Cecylia, Arlo, Serene, Shelikhoo, and I are writing a research paper about Snowflake. Here is a draft: https://www.bamsoftware.com/papers/snowflake/snowflake.20231003.e6e1c30d.pdf
We're writing to check a factual claim in the section about having multiple backend bridges. Basically, we wanted it to be possible for there to be multiple Snowflake bridge sites run by different groups of people, and we did not want to share the same relay identity keys across all bridge sites, because of the increased risk of the keys being exposed. Therefore every bridge site has its own relay identity, which requires the client to know the relay fingerprints in advance and that it be the client (and not, e.g., the broker) that decides which bridge to use.
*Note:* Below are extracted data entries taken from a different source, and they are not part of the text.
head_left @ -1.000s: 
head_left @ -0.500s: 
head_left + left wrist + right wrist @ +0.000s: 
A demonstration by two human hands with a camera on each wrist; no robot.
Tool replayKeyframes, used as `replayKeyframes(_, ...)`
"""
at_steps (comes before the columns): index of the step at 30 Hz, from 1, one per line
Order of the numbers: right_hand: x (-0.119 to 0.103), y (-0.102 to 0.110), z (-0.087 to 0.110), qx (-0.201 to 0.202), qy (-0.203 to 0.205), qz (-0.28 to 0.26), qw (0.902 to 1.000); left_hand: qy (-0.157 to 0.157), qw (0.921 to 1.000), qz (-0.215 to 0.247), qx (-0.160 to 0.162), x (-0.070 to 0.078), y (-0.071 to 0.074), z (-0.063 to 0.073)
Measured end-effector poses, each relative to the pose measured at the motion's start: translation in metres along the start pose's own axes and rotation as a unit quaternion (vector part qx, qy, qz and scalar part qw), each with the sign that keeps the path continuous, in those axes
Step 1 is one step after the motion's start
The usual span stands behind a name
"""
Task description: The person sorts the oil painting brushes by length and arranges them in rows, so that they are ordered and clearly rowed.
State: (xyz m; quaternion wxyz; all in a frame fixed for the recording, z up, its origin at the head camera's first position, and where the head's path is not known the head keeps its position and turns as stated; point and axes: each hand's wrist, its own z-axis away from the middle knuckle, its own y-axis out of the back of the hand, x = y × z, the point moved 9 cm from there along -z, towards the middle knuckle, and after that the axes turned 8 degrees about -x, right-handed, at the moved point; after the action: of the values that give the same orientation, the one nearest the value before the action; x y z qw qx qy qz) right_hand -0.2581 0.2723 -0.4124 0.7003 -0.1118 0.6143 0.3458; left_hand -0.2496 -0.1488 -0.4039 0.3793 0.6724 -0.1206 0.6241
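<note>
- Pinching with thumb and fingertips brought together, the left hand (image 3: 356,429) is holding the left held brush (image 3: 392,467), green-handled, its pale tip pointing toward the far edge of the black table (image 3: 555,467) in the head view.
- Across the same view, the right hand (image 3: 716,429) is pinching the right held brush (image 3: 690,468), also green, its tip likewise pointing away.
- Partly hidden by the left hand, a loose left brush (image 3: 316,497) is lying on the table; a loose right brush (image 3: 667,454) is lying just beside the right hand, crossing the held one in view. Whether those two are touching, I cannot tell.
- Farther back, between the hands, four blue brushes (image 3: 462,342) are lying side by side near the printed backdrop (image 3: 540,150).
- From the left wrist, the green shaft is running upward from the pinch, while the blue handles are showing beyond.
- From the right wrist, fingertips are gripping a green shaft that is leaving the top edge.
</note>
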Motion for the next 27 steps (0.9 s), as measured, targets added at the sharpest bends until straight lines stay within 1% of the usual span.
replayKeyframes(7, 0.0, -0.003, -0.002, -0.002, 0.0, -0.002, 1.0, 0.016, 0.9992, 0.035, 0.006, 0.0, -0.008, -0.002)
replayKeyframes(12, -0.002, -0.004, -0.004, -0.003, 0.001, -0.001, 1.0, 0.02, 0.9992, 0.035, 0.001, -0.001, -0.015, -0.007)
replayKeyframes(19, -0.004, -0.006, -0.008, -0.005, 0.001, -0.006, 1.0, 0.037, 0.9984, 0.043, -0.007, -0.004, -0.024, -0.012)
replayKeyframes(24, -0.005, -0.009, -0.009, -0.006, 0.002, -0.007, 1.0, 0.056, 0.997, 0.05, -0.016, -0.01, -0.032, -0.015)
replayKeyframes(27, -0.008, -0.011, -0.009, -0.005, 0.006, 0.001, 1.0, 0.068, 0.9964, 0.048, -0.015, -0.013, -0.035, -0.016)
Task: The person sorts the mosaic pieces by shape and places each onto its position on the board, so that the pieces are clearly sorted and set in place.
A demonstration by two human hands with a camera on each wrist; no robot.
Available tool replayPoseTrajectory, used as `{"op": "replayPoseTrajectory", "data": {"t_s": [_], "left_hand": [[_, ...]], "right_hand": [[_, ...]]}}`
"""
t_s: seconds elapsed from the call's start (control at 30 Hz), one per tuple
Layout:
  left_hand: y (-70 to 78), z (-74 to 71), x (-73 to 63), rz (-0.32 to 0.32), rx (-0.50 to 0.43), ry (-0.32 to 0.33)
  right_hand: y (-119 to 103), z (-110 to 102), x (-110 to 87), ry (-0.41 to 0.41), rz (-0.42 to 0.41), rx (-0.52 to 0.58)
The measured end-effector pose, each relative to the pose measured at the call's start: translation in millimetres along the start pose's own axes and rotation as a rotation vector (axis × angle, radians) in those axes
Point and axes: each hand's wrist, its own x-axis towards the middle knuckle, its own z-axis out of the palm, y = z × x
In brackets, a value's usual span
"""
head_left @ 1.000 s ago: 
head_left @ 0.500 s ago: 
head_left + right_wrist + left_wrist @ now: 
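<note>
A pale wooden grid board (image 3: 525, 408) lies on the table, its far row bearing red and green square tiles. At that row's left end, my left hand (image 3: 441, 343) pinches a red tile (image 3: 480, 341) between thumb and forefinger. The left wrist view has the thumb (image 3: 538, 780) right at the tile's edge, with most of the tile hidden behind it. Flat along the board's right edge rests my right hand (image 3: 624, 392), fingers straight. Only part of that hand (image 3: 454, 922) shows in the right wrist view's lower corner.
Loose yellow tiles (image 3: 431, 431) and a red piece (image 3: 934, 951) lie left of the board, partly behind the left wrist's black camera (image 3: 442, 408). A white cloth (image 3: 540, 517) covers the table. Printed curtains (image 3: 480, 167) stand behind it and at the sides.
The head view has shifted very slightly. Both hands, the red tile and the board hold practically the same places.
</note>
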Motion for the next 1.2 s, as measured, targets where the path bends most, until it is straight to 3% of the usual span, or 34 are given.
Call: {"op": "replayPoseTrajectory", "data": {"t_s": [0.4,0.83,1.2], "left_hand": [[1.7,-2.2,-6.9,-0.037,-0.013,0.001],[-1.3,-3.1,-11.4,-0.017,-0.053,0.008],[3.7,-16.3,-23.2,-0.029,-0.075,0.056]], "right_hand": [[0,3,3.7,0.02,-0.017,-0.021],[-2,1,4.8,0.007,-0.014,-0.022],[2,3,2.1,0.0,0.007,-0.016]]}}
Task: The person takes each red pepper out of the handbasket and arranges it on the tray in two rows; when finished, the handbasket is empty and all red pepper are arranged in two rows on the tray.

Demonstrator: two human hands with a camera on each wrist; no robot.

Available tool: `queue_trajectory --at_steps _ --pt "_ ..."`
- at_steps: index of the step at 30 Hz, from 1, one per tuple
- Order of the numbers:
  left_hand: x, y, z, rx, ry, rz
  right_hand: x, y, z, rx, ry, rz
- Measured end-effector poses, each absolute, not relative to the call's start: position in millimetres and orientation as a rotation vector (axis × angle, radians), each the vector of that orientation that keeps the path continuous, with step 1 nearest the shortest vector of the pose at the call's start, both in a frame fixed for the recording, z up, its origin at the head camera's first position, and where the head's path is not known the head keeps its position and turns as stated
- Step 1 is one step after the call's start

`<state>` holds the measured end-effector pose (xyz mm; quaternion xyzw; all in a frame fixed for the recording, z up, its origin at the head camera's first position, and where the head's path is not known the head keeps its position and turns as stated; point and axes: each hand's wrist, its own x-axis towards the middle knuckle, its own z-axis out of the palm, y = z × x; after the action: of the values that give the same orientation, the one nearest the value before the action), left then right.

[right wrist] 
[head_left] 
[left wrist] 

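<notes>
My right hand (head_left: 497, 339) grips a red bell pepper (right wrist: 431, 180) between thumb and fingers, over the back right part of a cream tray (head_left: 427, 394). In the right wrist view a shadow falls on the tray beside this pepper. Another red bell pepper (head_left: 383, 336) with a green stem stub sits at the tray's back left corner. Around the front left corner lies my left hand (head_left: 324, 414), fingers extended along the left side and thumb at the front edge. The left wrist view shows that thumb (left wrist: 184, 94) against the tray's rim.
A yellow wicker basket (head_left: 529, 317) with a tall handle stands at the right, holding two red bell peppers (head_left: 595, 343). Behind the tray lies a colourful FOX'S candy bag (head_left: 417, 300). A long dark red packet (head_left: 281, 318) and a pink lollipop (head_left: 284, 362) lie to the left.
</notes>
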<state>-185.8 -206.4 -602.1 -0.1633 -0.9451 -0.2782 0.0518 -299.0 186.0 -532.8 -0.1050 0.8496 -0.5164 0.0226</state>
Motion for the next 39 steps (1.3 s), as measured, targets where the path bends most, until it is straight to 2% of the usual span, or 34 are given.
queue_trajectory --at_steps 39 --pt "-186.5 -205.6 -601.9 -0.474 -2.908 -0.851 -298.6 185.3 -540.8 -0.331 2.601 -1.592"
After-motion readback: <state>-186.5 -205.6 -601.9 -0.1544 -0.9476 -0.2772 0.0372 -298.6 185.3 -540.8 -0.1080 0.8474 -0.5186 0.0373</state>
1. Is our general description (quoted below) of the design constraints as they bear on Tor correct? 2. Is §4.2 "CERTS cells" the right part of tor-spec to cite to make our point? https://gitlab.torproject.org/tpo/core/torspec/-/blob/b345ca044131b2eb18e6ae...
https://github.com/turfed/snowflake-paper/blob/e6e1c30dde6716dc5e54a32f2134f... A Tor bridge is identified by a long-term identity public key. If, on connecting to a bridge, the client finds that the bridge's identity is not the expected one, the client will terminate the connection \cite[\S 4.2]{tor-spec}. The Tor client can configure at most one identity per bridge; there is no way to indicate (with a certificate, for example) that multiple identities should be considered equivalent. This constraint leaves two options: either all Snowflake bridges must share the same cryptographic identity, or else it must be the client that makes the choice of what bridge to use. While the former option is possible to do (by synchronizing identity keys across servers), every added bridge would increase the risk of compromising the all-important identity keys. Our vision was that different bridge sites would run in different locations with their own management teams, and that any compromise of a bridge site should affect that site only.
In my own experiments, providing an incorrect relay fingerprint leads to errors in connection_or_client_learned_peer_id: https://gitlab.torproject.org/tpo/core/tor/-/blob/tor-0.4.7.13/src/core/or/c... [warn] Tried connecting to router at 192.0.2.3:80 ID=<none> RSA_ID=2B280B23E1107BB62ABFC40DDCC8824814F80A71, but RSA + ed25519 identity keys were not as expected: wanted 1111111111111111111111111111111111111111 + no ed25519 key but got 2B280B23E1107BB62ABFC40DDCC8824814F80A72 + 1zOHpg+FxqQfi/6jDLtCpHHqBTH8gjYmCKXkus1D5Ko. [warn] Problem bootstrapping. Stuck at 14% (handshake): Handshaking with a relay. (Unexpected identity in router certificate; IDENTITY; count 1; recommendation warn; host 1111111111111111111111111111111111111111 at 192.0.2.3:80)
The Snowflake paper has been conditionally accepted to Usenix Security and we are now working on final revisions. As before, no response is necessary, but if you have any comments, we can try to take them into account up until about 2024-02-26. This is a current snapshot: https://www.bamsoftware.com/papers/snowflake/snowflake.20240210.7181a5cd.pdf
If possible, we'd still like confirmation of (1) whether this is a good characterization of the constraints involved when using a Tor bridge, and (2) if 4.2 is the right part of tor-spec to cite for clients disconnecting on an unexpected relay fingerprint.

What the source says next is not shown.